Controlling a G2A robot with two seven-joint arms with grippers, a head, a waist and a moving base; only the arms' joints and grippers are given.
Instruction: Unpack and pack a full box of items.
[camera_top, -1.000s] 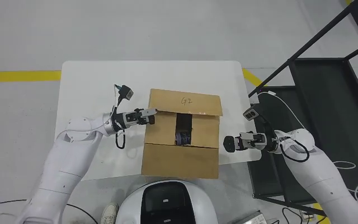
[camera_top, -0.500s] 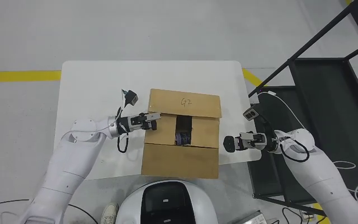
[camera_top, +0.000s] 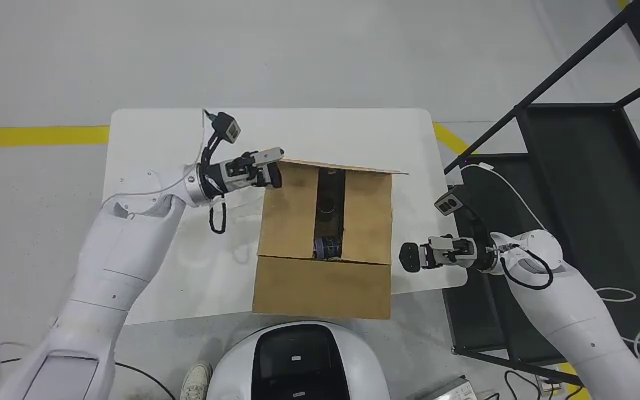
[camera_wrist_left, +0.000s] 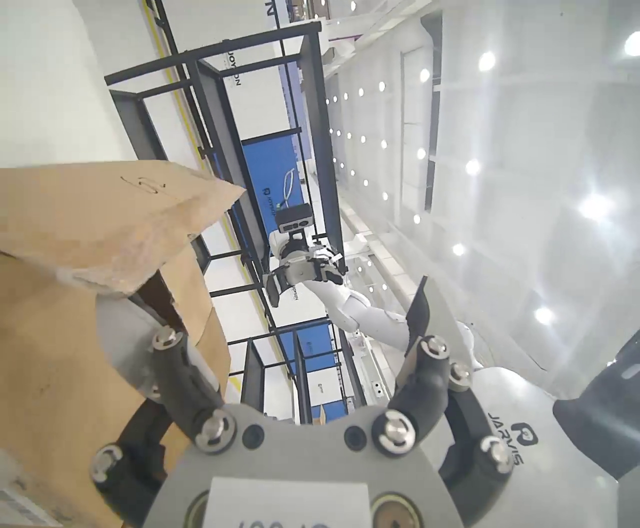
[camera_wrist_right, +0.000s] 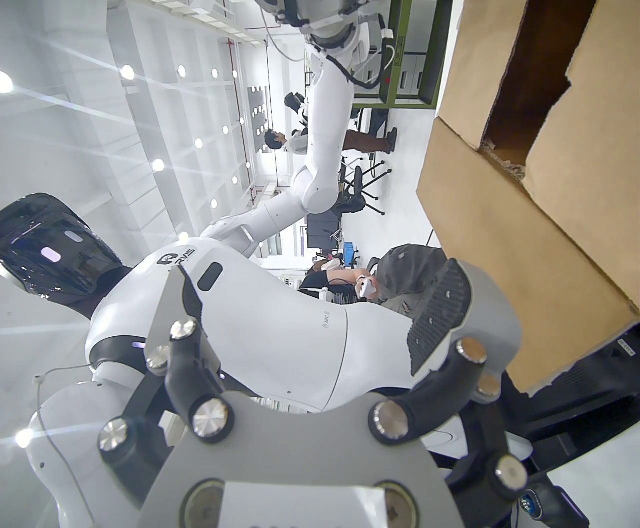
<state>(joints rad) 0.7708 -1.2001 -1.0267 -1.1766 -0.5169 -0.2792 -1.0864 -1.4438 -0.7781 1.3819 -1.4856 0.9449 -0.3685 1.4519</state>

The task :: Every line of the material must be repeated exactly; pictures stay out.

Answer box ::
Controlling a G2A robot with two seven-joint arms with grippers, a head, a waist and a moving base; only the arms' joints and grippers are given.
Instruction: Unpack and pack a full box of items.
[camera_top, -1.000s] 
[camera_top, -0.500s] 
[camera_top, +0.000s] 
[camera_wrist_left, +0.000s] 
[camera_wrist_right, +0.000s] 
<state>(joints rad) 0.7708 -1.2001 -1.0267 -1.1766 -0.5169 -0.2792 -1.0864 -1.4438 -0.7781 1.3819 -1.4856 0.9449 -0.3685 1.4519</state>

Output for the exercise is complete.